- [Work instructions] Without including any images, repeat the listing below exactly.
Available data START
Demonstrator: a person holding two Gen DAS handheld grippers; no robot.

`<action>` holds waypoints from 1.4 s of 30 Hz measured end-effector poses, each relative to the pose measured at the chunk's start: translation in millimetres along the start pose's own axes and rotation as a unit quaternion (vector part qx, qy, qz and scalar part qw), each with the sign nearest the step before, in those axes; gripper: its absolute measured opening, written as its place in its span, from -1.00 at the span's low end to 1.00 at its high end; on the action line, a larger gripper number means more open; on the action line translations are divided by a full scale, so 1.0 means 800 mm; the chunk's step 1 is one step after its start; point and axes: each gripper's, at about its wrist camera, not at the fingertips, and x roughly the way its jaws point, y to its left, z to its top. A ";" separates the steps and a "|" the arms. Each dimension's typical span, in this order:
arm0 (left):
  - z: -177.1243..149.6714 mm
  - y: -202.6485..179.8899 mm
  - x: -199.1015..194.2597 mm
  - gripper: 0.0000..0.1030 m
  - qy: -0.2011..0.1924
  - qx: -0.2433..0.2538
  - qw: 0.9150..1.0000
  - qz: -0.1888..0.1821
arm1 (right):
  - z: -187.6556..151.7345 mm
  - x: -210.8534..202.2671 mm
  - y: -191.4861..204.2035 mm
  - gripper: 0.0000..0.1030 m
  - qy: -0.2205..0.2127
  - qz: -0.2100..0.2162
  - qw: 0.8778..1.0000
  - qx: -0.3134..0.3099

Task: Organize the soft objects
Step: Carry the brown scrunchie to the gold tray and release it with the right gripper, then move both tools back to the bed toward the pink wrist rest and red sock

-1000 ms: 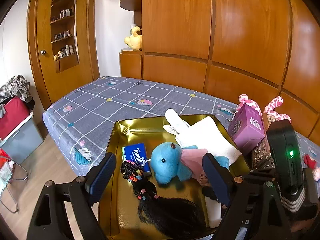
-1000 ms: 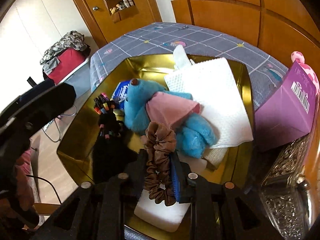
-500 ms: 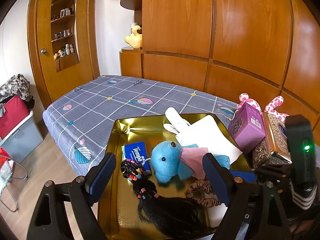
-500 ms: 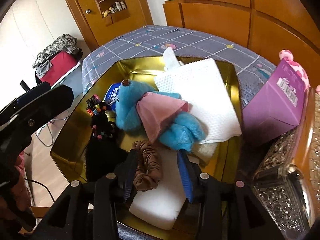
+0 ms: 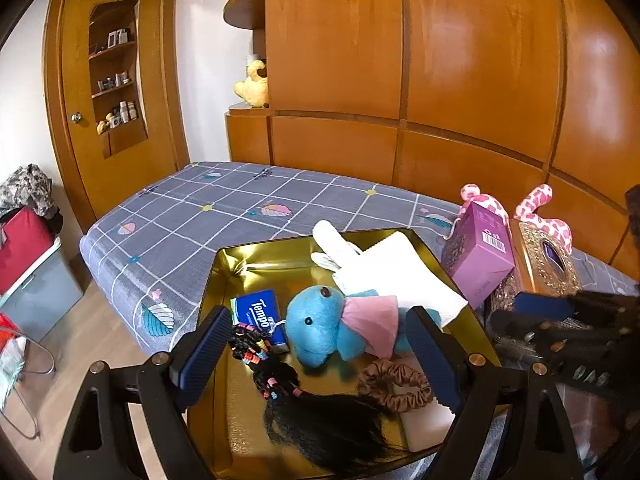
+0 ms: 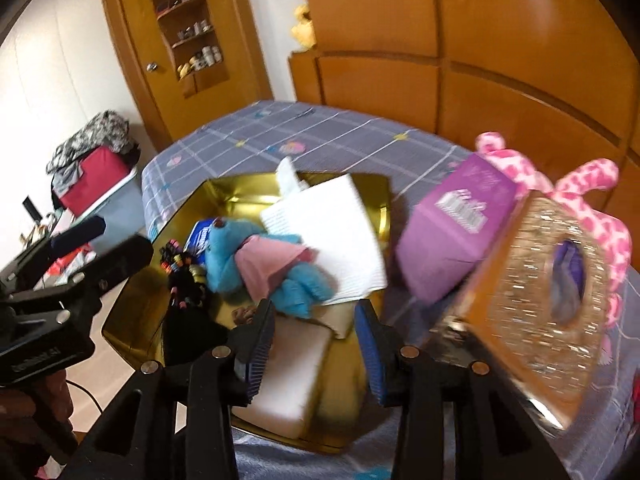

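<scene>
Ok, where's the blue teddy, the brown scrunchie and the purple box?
blue plush toy (image 5: 316, 320), left wrist view, on its head.
brown scrunchie (image 5: 394, 385), left wrist view, on its ruffled ring.
purple box (image 6: 456, 236), right wrist view, on its front face.

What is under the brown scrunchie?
The scrunchie lies partly on a white pad and partly on the gold tray, beside the black hair. Whatever is under the pad is covered.

The right wrist view is smeared by motion, so the lettering on the purple box (image 6: 456, 236) cannot be read and the brown scrunchie (image 6: 245, 314) shows only as a sliver behind the left pad. In the left wrist view the black hairpiece (image 5: 328, 428) runs under the frame's bottom edge, and the small items on the door shelves (image 5: 116, 80) are too small to tell.
</scene>
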 end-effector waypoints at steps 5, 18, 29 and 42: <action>-0.001 -0.010 -0.003 0.72 -0.001 0.009 1.000 -0.007 | -0.003 -0.030 -0.025 -0.20 -0.021 -0.020 0.999 0.016; -0.003 -0.040 -0.012 0.72 -0.002 0.037 0.999 -0.023 | -0.023 -0.097 -0.120 -0.20 -0.052 -0.100 0.991 0.070; 0.001 -0.089 -0.023 0.72 -0.006 0.081 0.995 -0.063 | -0.069 -0.163 -0.242 -0.20 -0.053 -0.212 0.967 0.130; 0.003 -0.193 -0.041 0.72 -0.016 0.165 0.977 -0.133 | -0.168 -0.242 -0.405 -0.20 -0.062 -0.353 0.890 0.283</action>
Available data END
- [Problem solution]
Demonstrator: a person holding two Gen DAS handheld grippers; no robot.

`<action>` holds waypoints from 1.4 s of 30 Hz measured end-effector poses, each relative to the pose measured at the chunk's start: translation in millimetres along the start pose's own axes and rotation as a unit quaternion (vector part qx, qy, qz and scalar part qw), each with the sign nearest the step before, in those axes; gripper: its absolute measured opening, written as its place in its span, from -1.00 at the span's low end to 1.00 at its high end; on the action line, a larger gripper number means more open; on the action line translations are divided by a full scale, so 1.0 means 800 mm; the chunk's step 1 is one step after its start; point and axes: each gripper's, at about its wrist camera, not at the fingertips, and x roughly the way its jaws point, y to its left, z to its top. A ";" separates the steps and a "|" the arms. Each dimension's typical span, in this order:
arm0 (left):
  - z: -177.1243..149.6714 mm
  - y: -202.6485..179.8899 mm
  - x: -199.1015..194.2597 mm
  - gripper: 0.0000..0.1030 m
  - qy: -0.2011..0.1924
  - qx: -0.2433..0.2538
  - qw: 0.9150..1.0000
  - qz: -0.1888..0.1821
arm1 (right):
  - z: -187.6556..151.7345 mm
  - x: -210.8534..202.2671 mm
  - y: -191.4861..204.2035 mm
  - gripper: 0.0000..0.1030 m
  - qy: -0.2205..0.2127
  - qz: -0.2100..0.2162
  - qw: 0.8778..1.0000
  - qx: -0.3134..0.3099

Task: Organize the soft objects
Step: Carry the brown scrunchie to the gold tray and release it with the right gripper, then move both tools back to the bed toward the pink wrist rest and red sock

-1000 ms: 
-1000 ms: 
-500 ms: 
-500 ms: 
+0 ms: 
+0 ms: 

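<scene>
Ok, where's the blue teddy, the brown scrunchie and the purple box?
blue plush toy (image 5: 316, 320), left wrist view, on its head.
brown scrunchie (image 5: 394, 385), left wrist view, on its ruffled ring.
purple box (image 6: 456, 236), right wrist view, on its front face.

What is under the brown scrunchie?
The scrunchie lies partly on a white pad and partly on the gold tray, beside the black hair. Whatever is under the pad is covered.

The right wrist view is smeared by motion, so the lettering on the purple box (image 6: 456, 236) cannot be read and the brown scrunchie (image 6: 245, 314) shows only as a sliver behind the left pad. In the left wrist view the black hairpiece (image 5: 328, 428) runs under the frame's bottom edge, and the small items on the door shelves (image 5: 116, 80) are too small to tell.
</scene>
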 end-effector waypoints at steps 5, 18, 29 and 42: <action>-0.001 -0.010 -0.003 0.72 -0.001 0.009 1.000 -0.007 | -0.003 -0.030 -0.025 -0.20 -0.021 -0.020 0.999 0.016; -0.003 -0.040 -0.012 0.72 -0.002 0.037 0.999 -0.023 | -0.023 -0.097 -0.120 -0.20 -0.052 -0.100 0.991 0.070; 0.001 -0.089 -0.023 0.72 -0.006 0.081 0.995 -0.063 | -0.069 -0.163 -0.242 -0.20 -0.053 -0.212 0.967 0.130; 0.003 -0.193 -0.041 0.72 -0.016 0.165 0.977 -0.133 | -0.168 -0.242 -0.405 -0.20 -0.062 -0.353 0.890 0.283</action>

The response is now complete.